In 1967, hordes of killer bees attacked houses in the bay of Rio de Janeiro. Arriving rescuers tried to drive them away with flamethrowers, but without success. Roy was incredibly mobile, the death of his fellow tribesmen did not bother the enraged bees, and they continued to attack. From bites killed 150 people and more than two hundred animals.

This was the first, but not the last, attack of Africanized bees on humans. In 2013, an American farmer mowed the pasture of his neighbor and disturbed a swarm of 40,000 individuals. The man received about 3 thousand bites and died. In total, in the history of the existence of bee-killers, there are over two hundred human victims, not counting several thousand victims.

Termite apocalypse

Saint Helena, France

The explanatory memorandum of 1809, belonging to the French general Philippe Leclerca, says that the French Antilles were not able to repel the British army due to the fact that the ammunition depots were devastated by termites.

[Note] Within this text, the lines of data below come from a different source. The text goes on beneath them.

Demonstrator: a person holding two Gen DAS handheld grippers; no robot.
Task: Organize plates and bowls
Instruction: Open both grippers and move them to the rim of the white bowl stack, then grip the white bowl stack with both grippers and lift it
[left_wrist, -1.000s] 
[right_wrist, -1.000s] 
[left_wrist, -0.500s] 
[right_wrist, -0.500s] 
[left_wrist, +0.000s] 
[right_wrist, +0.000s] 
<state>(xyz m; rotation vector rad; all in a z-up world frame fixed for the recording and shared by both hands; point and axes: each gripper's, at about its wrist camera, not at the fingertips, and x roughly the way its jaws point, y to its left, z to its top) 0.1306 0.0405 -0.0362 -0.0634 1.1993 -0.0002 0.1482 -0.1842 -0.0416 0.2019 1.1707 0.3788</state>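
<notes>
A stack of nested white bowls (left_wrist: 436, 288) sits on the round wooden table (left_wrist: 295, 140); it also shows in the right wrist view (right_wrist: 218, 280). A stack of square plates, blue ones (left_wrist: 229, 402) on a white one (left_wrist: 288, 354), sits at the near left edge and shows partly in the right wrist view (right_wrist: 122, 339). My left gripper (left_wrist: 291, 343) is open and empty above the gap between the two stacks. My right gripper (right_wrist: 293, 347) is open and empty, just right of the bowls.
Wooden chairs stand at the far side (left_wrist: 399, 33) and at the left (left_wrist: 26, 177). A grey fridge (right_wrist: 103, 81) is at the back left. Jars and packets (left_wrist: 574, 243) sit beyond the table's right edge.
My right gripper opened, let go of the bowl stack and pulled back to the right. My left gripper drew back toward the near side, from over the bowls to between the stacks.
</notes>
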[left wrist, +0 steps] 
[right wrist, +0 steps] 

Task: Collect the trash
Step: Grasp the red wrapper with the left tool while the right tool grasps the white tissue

But the termites are not unified by warehouses. In 1840, the Brazilian termites Eutermes tenuis were brought to the capital of the island of Saint Helena, the city of Jamestown, on a small ship with felled masts. Ubiquitous and prolific, they immediately set to work. In the shortest time, almost half of the city was destroyed. Eaten from the inside of buildings literally collapsed before our eyes. Historians say it was like the aftermath of an earthquake. Half of the city had to be rebuilt.

Residents of tropical countries to this day suffer from the devastating activities of heat-loving saboteurs. For example, in 2011 in the Indian city of Lucknow, termites ate 10 million rupees, which were stored in a safe deposit box.